Your task: Could you retype the entries exactly as they are?

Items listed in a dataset
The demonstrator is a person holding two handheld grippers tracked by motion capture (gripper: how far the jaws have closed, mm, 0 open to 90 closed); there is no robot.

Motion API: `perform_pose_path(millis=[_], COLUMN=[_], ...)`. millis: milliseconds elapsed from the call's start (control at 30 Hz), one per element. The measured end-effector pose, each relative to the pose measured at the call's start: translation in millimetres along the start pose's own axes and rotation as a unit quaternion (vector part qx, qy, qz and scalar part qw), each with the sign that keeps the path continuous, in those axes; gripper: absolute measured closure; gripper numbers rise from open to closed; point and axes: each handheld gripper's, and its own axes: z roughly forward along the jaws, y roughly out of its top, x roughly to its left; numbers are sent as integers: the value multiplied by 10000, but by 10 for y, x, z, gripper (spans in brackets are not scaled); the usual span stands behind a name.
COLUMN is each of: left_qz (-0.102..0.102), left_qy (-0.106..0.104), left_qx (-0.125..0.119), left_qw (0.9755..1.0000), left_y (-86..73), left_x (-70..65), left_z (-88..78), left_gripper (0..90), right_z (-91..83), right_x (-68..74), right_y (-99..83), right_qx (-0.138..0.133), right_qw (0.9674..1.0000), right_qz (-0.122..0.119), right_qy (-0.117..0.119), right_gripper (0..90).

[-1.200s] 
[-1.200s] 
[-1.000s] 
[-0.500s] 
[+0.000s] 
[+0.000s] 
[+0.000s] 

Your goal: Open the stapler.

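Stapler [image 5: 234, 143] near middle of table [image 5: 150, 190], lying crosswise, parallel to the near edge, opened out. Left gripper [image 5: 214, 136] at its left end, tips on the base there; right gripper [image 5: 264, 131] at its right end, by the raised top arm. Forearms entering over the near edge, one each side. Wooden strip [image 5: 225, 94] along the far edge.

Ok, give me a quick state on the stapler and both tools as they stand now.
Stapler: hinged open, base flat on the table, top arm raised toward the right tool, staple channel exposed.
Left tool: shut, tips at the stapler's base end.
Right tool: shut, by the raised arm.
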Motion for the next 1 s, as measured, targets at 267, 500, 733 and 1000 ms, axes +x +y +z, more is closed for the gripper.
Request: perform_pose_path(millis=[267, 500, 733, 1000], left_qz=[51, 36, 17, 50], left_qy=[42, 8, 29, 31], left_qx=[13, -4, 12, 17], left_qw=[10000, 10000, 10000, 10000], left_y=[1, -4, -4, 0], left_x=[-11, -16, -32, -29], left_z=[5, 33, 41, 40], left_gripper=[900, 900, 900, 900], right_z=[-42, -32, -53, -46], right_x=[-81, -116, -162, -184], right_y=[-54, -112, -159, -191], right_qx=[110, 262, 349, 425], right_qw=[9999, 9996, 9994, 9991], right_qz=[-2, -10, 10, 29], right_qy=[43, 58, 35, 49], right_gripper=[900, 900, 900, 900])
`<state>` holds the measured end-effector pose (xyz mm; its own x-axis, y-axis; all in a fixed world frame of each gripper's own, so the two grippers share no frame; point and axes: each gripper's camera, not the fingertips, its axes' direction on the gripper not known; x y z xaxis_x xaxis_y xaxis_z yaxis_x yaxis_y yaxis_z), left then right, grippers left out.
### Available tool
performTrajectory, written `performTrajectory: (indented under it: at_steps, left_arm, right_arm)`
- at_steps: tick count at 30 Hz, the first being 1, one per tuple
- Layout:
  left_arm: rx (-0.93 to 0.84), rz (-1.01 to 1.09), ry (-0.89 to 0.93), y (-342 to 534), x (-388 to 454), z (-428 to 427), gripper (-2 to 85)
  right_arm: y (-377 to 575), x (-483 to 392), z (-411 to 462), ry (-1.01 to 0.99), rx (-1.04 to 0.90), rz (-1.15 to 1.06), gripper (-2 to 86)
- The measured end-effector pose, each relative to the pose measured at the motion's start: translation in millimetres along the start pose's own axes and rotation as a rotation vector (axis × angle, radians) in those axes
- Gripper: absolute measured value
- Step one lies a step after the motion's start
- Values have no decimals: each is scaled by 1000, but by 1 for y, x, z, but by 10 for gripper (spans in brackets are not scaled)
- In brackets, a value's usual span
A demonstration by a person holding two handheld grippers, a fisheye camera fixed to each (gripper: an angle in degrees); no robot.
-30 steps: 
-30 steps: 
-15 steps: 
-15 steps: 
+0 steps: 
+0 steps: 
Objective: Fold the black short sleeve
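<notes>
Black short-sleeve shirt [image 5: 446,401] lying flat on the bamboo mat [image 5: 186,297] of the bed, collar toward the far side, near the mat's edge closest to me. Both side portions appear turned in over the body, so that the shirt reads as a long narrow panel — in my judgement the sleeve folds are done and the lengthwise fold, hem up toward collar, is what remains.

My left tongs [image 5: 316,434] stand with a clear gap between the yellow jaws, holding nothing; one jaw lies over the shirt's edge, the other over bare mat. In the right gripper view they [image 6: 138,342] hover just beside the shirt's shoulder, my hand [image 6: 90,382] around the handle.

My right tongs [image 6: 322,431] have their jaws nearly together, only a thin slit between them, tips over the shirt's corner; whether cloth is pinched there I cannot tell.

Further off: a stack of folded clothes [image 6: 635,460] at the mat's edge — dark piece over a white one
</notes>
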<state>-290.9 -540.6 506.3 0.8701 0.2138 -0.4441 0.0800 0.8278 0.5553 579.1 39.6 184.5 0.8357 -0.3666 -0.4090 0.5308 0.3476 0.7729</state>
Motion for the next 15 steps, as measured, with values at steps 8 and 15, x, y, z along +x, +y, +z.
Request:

Exercise output:
The demonstrator is a person holding two handheld grippers tracked by motion capture (gripper: how far the jaws have closed, mm, 0 open to 90 closed); there is no robot.

Motion API: `perform_pose_path(millis=[_], COLUMN=[_], ...)`. millis: milliseconds elapsed from the call's start (control at 30 Hz), one per element. The measured end-effector pose, each relative to the pose measured at the call's start: translation in millimetres along the start pose's own axes and rotation as a unit quaternion (vector part qx, qy, qz and scalar part qw), each with the sign that keeps the path continuous, in those axes; gripper: absolute measured closure; gripper numbers rise from open to closed; point and axes: each handheld gripper's, and its own axes: z roughly forward along the jaws, y roughly out of its top, x roughly to its left; numbers are sent as integers: the value multiplied by 10000, but by 10 for y, x, z, gripper (spans in brackets are not scaled); the usual span stands behind a name.
COLUMN is each of: left_qz (-0.102..0.102), left_qy (-0.106..0.104), left_qx (-0.125..0.119), left_qw (0.9755..1.0000), left_y (-86..73), left_x (-70..65), left_z (-88..78), left_gripper (0..90), right_z (-91..83), right_x (-68..74), right_y (-99..83), right_qx (-0.138..0.133), right_qw (0.9674..1.0000), right_qz (-0.122..0.119), right_qy (-0.117..0.119), right_gripper (0..90).

[-1.200s] 
[-1.200s] 
[-1.000s] 
[-0.500s] 
[+0.000s] 
[+0.000s] 
[+0.000s] 

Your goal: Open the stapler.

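Stapler [image 5: 234, 143] near middle of table [image 5: 150, 190], lying crosswise, parallel to the near edge, opened out. Left gripper [image 5: 214, 136] at its left end, tips on the base there; right gripper [image 5: 264, 131] at its right end, by the raised top arm. Forearms entering over the near edge, one each side. Wooden strip [image 5: 225, 94] along the far edge.

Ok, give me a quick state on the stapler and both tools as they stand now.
Stapler: hinged open, base flat on the table, top arm raised toward the right tool, staple channel exposed.
Left tool: shut, tips at the stapler's base end.
Right tool: shut, by the raised arm.
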Motion for the next 1 s, as measured, targets at 267, 500, 733 and 1000 ms, axes +x +y +z, more is closed for the gripper.
Request: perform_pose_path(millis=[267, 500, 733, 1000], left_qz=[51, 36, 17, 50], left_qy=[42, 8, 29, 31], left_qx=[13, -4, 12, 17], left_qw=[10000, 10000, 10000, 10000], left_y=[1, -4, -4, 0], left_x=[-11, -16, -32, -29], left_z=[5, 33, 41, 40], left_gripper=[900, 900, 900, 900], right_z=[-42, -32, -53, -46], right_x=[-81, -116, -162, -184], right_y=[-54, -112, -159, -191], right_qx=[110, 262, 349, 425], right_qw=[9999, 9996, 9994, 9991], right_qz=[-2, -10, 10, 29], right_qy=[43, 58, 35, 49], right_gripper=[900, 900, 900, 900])
`<state>` holds the measured end-effector pose (xyz mm; its own x-axis, y-axis; all in a fixed world frame of each gripper's own, so the two grippers share no frame; point and axes: each gripper's camera, not the fingertips, its axes' direction on the gripper not known; x y z xaxis_x xaxis_y xaxis_z yaxis_x yaxis_y yaxis_z), left then right, grippers left out.
### Available tool
performTrajectory, written `performTrajectory: (indented under it: at_steps, left_arm, right_arm)`
- at_steps: tick count at 30 Hz, the first being 1, one per tuple
- Layout:
  left_arm: rx (-0.93 to 0.84), rz (-1.01 to 1.09), ry (-0.89 to 0.93), y (-342 to 534), x (-388 to 454), z (-428 to 427), gripper (-2 to 85)
  right_arm: y (-377 to 575), x (-483 to 392), z (-411 to 462), ry (-1.01 to 0.99), rx (-1.04 to 0.90), rz (-1.15 to 1.06), gripper (-2 to 86)
- The measured end-effector pose, each relative to the pose measured at the motion's start: translation in millimetres along the start pose's own axes and rotation as a rotation vector (axis × angle, radians) in those axes
- Gripper: absolute measured value
- Step one lies a step after the motion's start
- Values have no decimals: each is scaled by 1000, but by 1 for y, x, z, but by 10 for gripper (spans in brackets are not scaled)
- In brackets, a value's usual span
A demonstration by a person holding two handheld grippers, a fisheye camera fixed to each (gripper: an angle in degrees); no robot.
-30 steps: 
-30 steps: 
-15 steps: 
-15 steps: 
+0 steps: 
+0 steps: 
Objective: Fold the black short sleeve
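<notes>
Black short-sleeve shirt [image 5: 446,401] lying flat on the bamboo mat [image 5: 186,297] of the bed, collar toward the far side, near the mat's edge closest to me. Both side portions appear turned in over the body, so that the shirt reads as a long narrow panel — in my judgement the sleeve folds are done and the lengthwise fold, hem up toward collar, is what remains.

My left tongs [image 5: 316,434] stand with a clear gap between the yellow jaws, holding nothing; one jaw lies over the shirt's edge, the other over bare mat. In the right gripper view they [image 6: 138,342] hover just beside the shirt's shoulder, my hand [image 6: 90,382] around the handle.

My right tongs [image 6: 322,431] have their jaws nearly together, only a thin slit between them, tips over the shirt's corner; whether cloth is pinched there I cannot tell.

Further off: a stack of folded clothes [image 6: 635,460] at the mat's edge — dark piece over a white one
</notes>
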<state>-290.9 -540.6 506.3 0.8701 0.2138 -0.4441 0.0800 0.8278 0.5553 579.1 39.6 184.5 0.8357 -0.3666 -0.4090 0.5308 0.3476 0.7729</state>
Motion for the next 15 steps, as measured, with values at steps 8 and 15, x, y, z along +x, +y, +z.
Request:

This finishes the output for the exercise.